I’m digging into the Disney Beauty and the Beast right now. And looking it up online, I found an interesting bit of trivia: the screenplay writer was Linda Woolverton, which made her the first woman to write a Disney animated feature (which definitely shows in the movie, especially contrasted with previous Disney movies). Now, the interesting thing? She also wrote the screenplay for Maleficent.
I found an old article from the Los Angeles Times from January 1992, just after the release of Beauty and the Beast. (I remember standing around waiting to be seated in a restaurant right about that time, and seeing the poster for the movie. The person I was with jokingly suggested we go see it, which I had no interest in as I had never heard the story and wasn’t really into cinema movies – I could count on one hand the number of films I’d seen in the theatre at that point. Later I watched the B&B movie on VHS, and absolutely fell in love with it; and later still I discovered that going to the movies is one of my most favourite things to do, ever. Ancient history… and entirely beside the point.) Anyway, that article: it’s called “Ms. Beauty and the Beast: Writer of Disney Hit Explains Her ‘Woman of the ’90s'”. What had me crowing out loud in triumph was this line: “Woolverton, fearful of being influenced by the imagery of the Jean Cocteau film version, decided not to watch it.” See, I just finished copying a line from Zipes where he calls Disney’s accrediting the de Beaumont version of the story as hypotext for the movie “outrageous”, as, he claims, most of the plot and characters of the Disney film are ripped off lock, stock and barrel from Cocteau. Haha. Of course, the fact that the scriptwriter purposely hadn’t watched Cocteau doesn’t mean that others who were involved in the making of the film hadn’t done so – the article quotes Woolverton as saying “‘Beauty and the Beast’ was a group effort, one in which 500 people wore pencils down to their nubs” – so, sure, the influence of Cocteau is in there. But as for the plot and characters being “copied” from Cocteau, nope.

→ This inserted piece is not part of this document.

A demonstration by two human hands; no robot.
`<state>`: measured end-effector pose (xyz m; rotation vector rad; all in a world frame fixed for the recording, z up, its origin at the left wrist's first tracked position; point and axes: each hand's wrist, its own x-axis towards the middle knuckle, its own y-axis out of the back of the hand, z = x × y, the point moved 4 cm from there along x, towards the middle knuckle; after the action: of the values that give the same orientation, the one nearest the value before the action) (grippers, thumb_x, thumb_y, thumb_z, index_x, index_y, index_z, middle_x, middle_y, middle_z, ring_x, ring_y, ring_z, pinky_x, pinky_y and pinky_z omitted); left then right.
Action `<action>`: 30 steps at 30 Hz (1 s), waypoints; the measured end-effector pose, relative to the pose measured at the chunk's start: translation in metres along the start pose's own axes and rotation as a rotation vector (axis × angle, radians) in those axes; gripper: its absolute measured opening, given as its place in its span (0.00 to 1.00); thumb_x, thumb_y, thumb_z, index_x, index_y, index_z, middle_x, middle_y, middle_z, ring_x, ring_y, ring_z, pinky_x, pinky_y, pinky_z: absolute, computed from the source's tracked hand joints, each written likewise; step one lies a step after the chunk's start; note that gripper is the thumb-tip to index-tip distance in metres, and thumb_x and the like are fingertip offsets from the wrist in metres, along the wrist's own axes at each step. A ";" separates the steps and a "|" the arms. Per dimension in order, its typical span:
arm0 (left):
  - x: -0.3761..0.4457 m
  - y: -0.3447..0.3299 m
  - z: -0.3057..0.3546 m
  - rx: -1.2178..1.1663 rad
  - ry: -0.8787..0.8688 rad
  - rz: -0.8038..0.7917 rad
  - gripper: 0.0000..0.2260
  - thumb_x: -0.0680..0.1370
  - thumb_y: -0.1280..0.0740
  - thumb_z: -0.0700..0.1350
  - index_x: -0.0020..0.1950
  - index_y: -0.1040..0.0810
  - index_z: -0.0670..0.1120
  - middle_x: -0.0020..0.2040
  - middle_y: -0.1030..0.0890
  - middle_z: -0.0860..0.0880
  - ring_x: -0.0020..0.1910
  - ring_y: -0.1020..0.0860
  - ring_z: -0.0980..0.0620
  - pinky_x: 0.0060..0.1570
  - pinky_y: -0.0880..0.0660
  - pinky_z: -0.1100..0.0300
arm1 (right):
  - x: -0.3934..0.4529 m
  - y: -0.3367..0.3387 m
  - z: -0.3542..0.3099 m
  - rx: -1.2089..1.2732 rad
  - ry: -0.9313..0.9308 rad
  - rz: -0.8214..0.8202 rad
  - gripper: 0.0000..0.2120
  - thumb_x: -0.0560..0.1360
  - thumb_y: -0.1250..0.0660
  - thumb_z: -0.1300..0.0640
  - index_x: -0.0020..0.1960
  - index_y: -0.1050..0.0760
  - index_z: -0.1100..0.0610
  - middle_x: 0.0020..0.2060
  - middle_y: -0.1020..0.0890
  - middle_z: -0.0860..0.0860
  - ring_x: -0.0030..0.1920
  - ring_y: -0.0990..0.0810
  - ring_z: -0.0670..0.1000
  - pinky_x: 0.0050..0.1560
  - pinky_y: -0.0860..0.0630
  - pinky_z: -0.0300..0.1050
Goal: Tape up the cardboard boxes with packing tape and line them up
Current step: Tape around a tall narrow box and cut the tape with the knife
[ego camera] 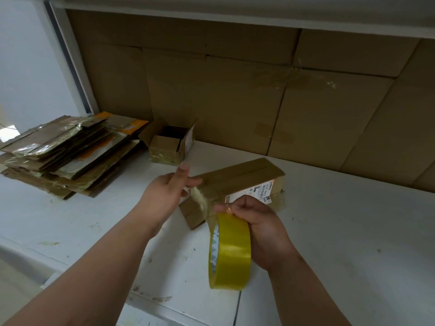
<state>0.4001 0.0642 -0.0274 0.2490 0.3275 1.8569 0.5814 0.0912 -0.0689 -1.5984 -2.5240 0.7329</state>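
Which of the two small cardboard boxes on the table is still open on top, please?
The small box at the back, beside the flattened cardboard stack: its flaps stand up, while the long box is closed.
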 end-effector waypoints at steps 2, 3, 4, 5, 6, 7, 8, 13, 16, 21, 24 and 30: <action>-0.003 0.002 0.003 0.072 -0.017 0.040 0.13 0.83 0.41 0.53 0.58 0.17 0.54 0.51 0.20 0.57 0.49 0.23 0.59 0.45 0.30 0.69 | -0.003 -0.001 0.000 -0.019 0.013 -0.010 0.07 0.65 0.31 0.62 0.39 0.28 0.62 0.49 0.15 0.61 0.43 0.17 0.57 0.52 0.27 0.55; -0.005 0.001 0.004 0.118 -0.027 0.012 0.11 0.83 0.38 0.48 0.61 0.19 0.55 0.53 0.20 0.57 0.48 0.24 0.61 0.43 0.31 0.72 | -0.004 -0.001 0.000 -0.030 0.018 -0.014 0.07 0.66 0.30 0.62 0.39 0.28 0.61 0.50 0.15 0.61 0.45 0.18 0.57 0.52 0.27 0.55; -0.009 0.000 0.005 0.153 -0.041 -0.025 0.12 0.82 0.36 0.44 0.63 0.20 0.57 0.54 0.20 0.58 0.48 0.24 0.64 0.42 0.31 0.76 | -0.005 -0.001 0.000 -0.045 0.024 -0.013 0.08 0.66 0.28 0.63 0.39 0.28 0.61 0.50 0.15 0.60 0.46 0.18 0.57 0.53 0.28 0.55; -0.011 -0.002 0.002 0.174 -0.060 -0.072 0.14 0.82 0.35 0.43 0.63 0.21 0.59 0.53 0.20 0.59 0.47 0.24 0.66 0.43 0.31 0.77 | -0.007 -0.001 -0.001 -0.060 0.031 -0.007 0.08 0.66 0.28 0.63 0.39 0.27 0.61 0.50 0.15 0.60 0.47 0.19 0.57 0.53 0.27 0.56; -0.015 -0.005 0.004 0.185 -0.080 -0.110 0.14 0.82 0.35 0.44 0.63 0.22 0.61 0.50 0.19 0.60 0.45 0.23 0.67 0.44 0.30 0.78 | -0.009 -0.001 -0.001 -0.069 0.041 0.003 0.09 0.65 0.26 0.62 0.39 0.26 0.60 0.50 0.14 0.59 0.48 0.19 0.56 0.54 0.27 0.56; -0.019 -0.008 0.006 0.207 -0.103 -0.139 0.13 0.82 0.35 0.45 0.62 0.22 0.62 0.43 0.18 0.60 0.42 0.22 0.67 0.43 0.30 0.78 | -0.010 -0.001 -0.002 -0.079 0.053 0.012 0.09 0.64 0.25 0.62 0.38 0.25 0.60 0.50 0.14 0.59 0.49 0.18 0.56 0.55 0.27 0.56; -0.023 -0.010 0.008 0.244 -0.125 -0.145 0.12 0.82 0.36 0.47 0.61 0.22 0.61 0.37 0.17 0.58 0.38 0.22 0.66 0.41 0.30 0.77 | -0.012 -0.001 -0.002 -0.088 0.066 0.020 0.08 0.64 0.25 0.61 0.38 0.24 0.59 0.50 0.14 0.58 0.50 0.18 0.55 0.57 0.27 0.56; -0.037 -0.020 0.016 0.456 -0.221 -0.137 0.13 0.83 0.38 0.45 0.65 0.22 0.58 0.50 0.17 0.57 0.52 0.21 0.59 0.55 0.26 0.65 | -0.017 -0.001 0.000 -0.148 0.129 0.015 0.02 0.67 0.29 0.58 0.36 0.21 0.55 0.53 0.15 0.57 0.54 0.19 0.55 0.61 0.28 0.56; -0.046 -0.024 0.017 0.381 -0.235 -0.135 0.09 0.82 0.36 0.45 0.57 0.19 0.56 0.52 0.18 0.58 0.52 0.22 0.60 0.53 0.26 0.66 | -0.023 -0.001 -0.002 -0.203 0.171 0.020 0.03 0.68 0.30 0.56 0.38 0.20 0.56 0.52 0.15 0.57 0.52 0.19 0.53 0.57 0.27 0.53; -0.054 -0.030 0.016 0.301 -0.248 -0.095 0.05 0.74 0.26 0.52 0.43 0.19 0.52 0.46 0.21 0.57 0.45 0.24 0.65 0.40 0.31 0.75 | -0.033 -0.005 -0.002 -0.292 0.200 -0.032 0.04 0.70 0.30 0.59 0.38 0.16 0.54 0.51 0.15 0.57 0.51 0.17 0.53 0.59 0.24 0.52; -0.053 -0.028 0.014 0.227 -0.176 -0.078 0.06 0.75 0.26 0.46 0.40 0.20 0.48 0.39 0.19 0.54 0.38 0.23 0.60 0.35 0.30 0.72 | -0.037 -0.003 -0.001 -0.364 0.205 0.047 0.05 0.75 0.30 0.63 0.45 0.15 0.58 0.54 0.15 0.51 0.58 0.18 0.51 0.67 0.26 0.56; -0.051 -0.028 0.016 0.516 -0.317 -0.016 0.06 0.80 0.34 0.43 0.43 0.25 0.49 0.43 0.25 0.54 0.40 0.26 0.57 0.36 0.33 0.70 | -0.045 -0.009 -0.003 -0.509 0.201 0.194 0.23 0.74 0.26 0.53 0.68 0.24 0.52 0.59 0.18 0.45 0.61 0.21 0.45 0.65 0.25 0.48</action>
<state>0.4462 0.0249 -0.0226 0.8789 0.5804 1.6575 0.5957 0.0503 -0.0537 -1.9610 -2.5558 -0.0834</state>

Anyway, it’s all very interesting about Linda Woolverton. Now I’m going to look up who the screenplay writers for the other newer Disney movies were; it’ll be interesting to do a quick comparison of the ones written by men with those written by women (I certainly hope that Woolverton wasn’t also the last female Disney screenplay writer). I know the old Disney movies were solidly staffed by men; I remember watching an old “making of” featurette for Snow White from 1938 which proudly showed all the animators and technical people and storytellers and so on, and then at the end of the process the ‘girls’ in the colouring department – all women had to do with the making of those quintessential princess movies was to neatly colour inside the lines on the celluloid. It absolutely stuck in my craw. And what was most eye-opening about it was the tone of the featurette’s narrator – he seemed to think that was perfectly normal, the natural order of things. No wonder the movies are what they are, with their paternalistic attitudes and featherwitted princesses who can only pine for a man – that’s the world they were created in, and the people they were created by. We’ve come a long ways today – hurrah for Linda Woolverton!